Directions: Read the entries that follow and give each one again precisely.
=-=-=-=-=
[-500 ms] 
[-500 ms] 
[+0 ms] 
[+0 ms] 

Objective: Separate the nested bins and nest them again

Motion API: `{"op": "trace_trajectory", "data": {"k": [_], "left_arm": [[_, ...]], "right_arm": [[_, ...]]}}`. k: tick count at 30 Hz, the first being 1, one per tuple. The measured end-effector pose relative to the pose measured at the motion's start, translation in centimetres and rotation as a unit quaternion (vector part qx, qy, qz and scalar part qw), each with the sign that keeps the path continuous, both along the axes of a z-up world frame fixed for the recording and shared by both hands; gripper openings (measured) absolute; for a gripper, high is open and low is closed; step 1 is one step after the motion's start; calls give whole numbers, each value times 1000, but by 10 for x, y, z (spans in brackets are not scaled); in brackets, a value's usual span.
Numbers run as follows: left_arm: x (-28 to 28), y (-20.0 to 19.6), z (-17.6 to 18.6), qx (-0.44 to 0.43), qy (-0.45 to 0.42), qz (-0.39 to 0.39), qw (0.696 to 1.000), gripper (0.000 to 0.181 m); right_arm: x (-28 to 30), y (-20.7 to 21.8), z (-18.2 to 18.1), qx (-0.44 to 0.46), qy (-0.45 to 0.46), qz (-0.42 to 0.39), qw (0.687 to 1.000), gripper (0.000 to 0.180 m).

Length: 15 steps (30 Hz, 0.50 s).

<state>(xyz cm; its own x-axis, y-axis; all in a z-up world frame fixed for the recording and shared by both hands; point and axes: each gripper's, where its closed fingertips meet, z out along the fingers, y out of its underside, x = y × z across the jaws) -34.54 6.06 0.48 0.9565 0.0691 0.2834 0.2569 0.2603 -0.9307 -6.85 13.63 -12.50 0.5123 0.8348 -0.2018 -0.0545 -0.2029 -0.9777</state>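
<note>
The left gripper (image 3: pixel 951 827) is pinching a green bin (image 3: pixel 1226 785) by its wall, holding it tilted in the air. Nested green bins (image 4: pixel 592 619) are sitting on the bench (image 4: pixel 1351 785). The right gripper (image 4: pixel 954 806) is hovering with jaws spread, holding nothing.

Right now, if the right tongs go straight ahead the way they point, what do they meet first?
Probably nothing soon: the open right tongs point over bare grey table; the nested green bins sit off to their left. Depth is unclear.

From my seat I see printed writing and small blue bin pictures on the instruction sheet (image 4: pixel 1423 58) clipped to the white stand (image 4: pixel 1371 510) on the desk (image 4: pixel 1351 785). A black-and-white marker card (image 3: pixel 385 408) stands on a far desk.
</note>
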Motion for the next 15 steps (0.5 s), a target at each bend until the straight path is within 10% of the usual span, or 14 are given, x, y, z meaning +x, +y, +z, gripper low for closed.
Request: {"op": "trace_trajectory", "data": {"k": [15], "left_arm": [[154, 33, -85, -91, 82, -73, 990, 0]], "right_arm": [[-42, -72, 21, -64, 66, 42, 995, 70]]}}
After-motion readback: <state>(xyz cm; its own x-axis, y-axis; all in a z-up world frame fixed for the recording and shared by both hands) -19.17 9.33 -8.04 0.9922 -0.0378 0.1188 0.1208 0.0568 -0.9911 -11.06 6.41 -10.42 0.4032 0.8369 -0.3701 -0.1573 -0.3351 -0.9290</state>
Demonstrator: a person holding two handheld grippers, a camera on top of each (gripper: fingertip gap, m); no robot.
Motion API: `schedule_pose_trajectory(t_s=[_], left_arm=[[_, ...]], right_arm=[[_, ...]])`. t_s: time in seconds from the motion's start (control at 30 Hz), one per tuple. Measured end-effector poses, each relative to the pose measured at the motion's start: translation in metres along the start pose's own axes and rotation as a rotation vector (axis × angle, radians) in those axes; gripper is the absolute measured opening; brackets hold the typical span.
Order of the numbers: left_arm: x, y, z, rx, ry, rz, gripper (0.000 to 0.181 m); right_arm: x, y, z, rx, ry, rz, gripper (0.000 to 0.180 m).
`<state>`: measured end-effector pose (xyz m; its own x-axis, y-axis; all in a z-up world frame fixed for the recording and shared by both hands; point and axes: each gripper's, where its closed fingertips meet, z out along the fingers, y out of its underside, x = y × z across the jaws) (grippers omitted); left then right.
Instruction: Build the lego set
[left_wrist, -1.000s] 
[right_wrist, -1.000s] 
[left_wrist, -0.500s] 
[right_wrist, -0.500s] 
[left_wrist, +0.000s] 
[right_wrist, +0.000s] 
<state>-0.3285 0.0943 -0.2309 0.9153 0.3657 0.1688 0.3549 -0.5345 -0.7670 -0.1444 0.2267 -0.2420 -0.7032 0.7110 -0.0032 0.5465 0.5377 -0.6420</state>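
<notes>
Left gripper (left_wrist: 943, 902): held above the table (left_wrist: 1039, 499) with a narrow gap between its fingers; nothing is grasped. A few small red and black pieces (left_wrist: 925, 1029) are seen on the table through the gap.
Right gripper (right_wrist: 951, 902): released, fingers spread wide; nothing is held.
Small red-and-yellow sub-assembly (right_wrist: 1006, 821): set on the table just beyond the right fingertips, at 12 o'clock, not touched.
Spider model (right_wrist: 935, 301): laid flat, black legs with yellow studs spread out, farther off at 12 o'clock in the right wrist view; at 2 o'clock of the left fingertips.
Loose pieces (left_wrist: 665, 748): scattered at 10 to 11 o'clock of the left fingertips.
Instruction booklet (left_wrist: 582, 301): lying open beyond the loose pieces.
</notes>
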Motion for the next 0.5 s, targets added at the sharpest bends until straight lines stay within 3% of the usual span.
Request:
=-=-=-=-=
Expected output:
[-500 ms] 
[-500 ms] 
[+0 ms] 
[+0 ms] 

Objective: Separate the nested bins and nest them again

Motion API: `{"op": "trace_trajectory", "data": {"k": [_], "left_arm": [[_, ...]], "right_arm": [[_, ...]]}}`. k: tick count at 30 Hz, the first being 1, one per tuple. The measured end-effector pose relative to the pose measured at the motion's start, translation in centimetres and rotation as a unit quaternion (vector part qx, qy, qz and scalar part qw), each with the sign that keeps the path continuous, both along the axes of a z-up world frame fixed for the recording and shared by both hands; gripper openings (measured) absolute; for a gripper, high is open and low is closed; step 1 is one step after the motion's start; calls give whole numbers, each value times 1000, but by 10 for x, y, z (spans in brackets are not scaled); in brackets, a value's usual span.
Numbers run as follows: left_arm: x (-28 to 28), y (-20.0 to 19.6), z (-17.6 to 18.6), qx (-0.44 to 0.43), qy (-0.45 to 0.42), qz (-0.39 to 0.39), qw (0.696 to 1.000), gripper (0.000 to 0.181 m); right_arm: x (-28 to 30), y (-20.7 to 21.8), z (-18.2 to 18.1), qx (-0.44 to 0.46), qy (-0.45 to 0.46), qz (-0.42 to 0.39), qw (0.687 to 1.000), gripper (0.000 to 0.180 m).

Length: 15 steps (30 Hz, 0.50 s).

<state>(xyz cm; its own x-axis, y-axis; all in a z-up world frame fixed for the recording and shared by both hands; point and axes: each gripper's, where its closed fingertips meet, z out along the fingers, y out of its underside, x = y × z across the jaws) -34.54 6.06 0.48 0.9565 0.0691 0.2834 0.2569 0.2603 -0.9307 -6.85 13.63 -12.50 0.5123 0.8348 -0.2018 -0.0545 -0.2029 -0.9777</state>
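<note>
The left gripper (image 3: pixel 951 827) is pinching a green bin (image 3: pixel 1226 785) by its wall, holding it tilted in the air. Nested green bins (image 4: pixel 592 619) are sitting on the bench (image 4: pixel 1351 785). The right gripper (image 4: pixel 954 806) is hovering with jaws spread, holding nothing.

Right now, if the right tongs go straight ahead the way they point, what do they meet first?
Probably nothing soon: the open right tongs point over bare grey table; the nested green bins sit off to their left. Depth is unclear.

From my seat I see printed writing and small blue bin pictures on the instruction sheet (image 4: pixel 1423 58) clipped to the white stand (image 4: pixel 1371 510) on the desk (image 4: pixel 1351 785). A black-and-white marker card (image 3: pixel 385 408) stands on a far desk.
</note>
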Motion for the next 15 steps (0.5 s), a target at each bend until the straight path is within 10% of the usual span, or 14 are given, x, y, z meaning +x, +y, +z, gripper low for closed.
Request: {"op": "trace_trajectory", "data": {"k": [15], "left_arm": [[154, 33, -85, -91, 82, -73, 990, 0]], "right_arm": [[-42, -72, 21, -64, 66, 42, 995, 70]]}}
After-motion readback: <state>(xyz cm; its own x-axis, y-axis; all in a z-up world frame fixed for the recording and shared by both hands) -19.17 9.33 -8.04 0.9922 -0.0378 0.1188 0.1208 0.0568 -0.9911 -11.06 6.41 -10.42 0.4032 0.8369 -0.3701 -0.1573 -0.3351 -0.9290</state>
Demonstrator: a person holding two handheld grippers, a camera on top of each (gripper: fingertip gap, m); no robot.
Motion API: `schedule_pose_trajectory(t_s=[_], left_arm=[[_, ...]], right_arm=[[_, ...]])`. t_s: time in seconds from the motion's start (control at 30 Hz), one per tuple. Measured end-effector poses, each relative to the pose measured at the motion's start: translation in metres along the start pose's own axes and rotation as a rotation vector (axis × angle, radians) in those axes; gripper is the absolute measured opening; brackets hold the typical span.
Order of the numbers: left_arm: x, y, z, rx, ry, rz, gripper (0.000 to 0.181 m); right_arm: x, y, z, rx, ry, rz, gripper (0.000 to 0.180 m).
`<state>`: measured end-effector pose (xyz m; its own x-axis, y-axis; all in a z-up world frame fixed for the recording and shared by both hands; point and axes: each gripper's, where its closed fingertips meet, z out along the fingers, y out of its underside, x = y × z across the jaws) (grippers omitted); left then right.
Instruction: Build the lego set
[left_wrist, -1.000s] 
[right_wrist, -1.000s] 
[left_wrist, -0.500s] 
[right_wrist, -0.500s] 
[left_wrist, +0.000s] 
[right_wrist, +0.000s] 
<state>-0.3285 0.0943 -0.2309 0.9153 0.3657 0.1688 0.3549 -0.5345 -0.7670 -0.1444 0.2267 -0.2420 -0.7032 0.7110 -0.0032 0.5465 0.5377 -0.6420</state>
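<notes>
Left gripper (left_wrist: 943, 902): held above the table (left_wrist: 1039, 499) with a narrow gap between its fingers; nothing is grasped. A few small red and black pieces (left_wrist: 925, 1029) are seen on the table through the gap.
Right gripper (right_wrist: 951, 902): released, fingers spread wide; nothing is held.
Small red-and-yellow sub-assembly (right_wrist: 1006, 821): set on the table just beyond the right fingertips, at 12 o'clock, not touched.
Spider model (right_wrist: 935, 301): laid flat, black legs with yellow studs spread out, farther off at 12 o'clock in the right wrist view; at 2 o'clock of the left fingertips.
Loose pieces (left_wrist: 665, 748): scattered at 10 to 11 o'clock of the left fingertips.
Instruction booklet (left_wrist: 582, 301): lying open beyond the loose pieces.
</notes>
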Motion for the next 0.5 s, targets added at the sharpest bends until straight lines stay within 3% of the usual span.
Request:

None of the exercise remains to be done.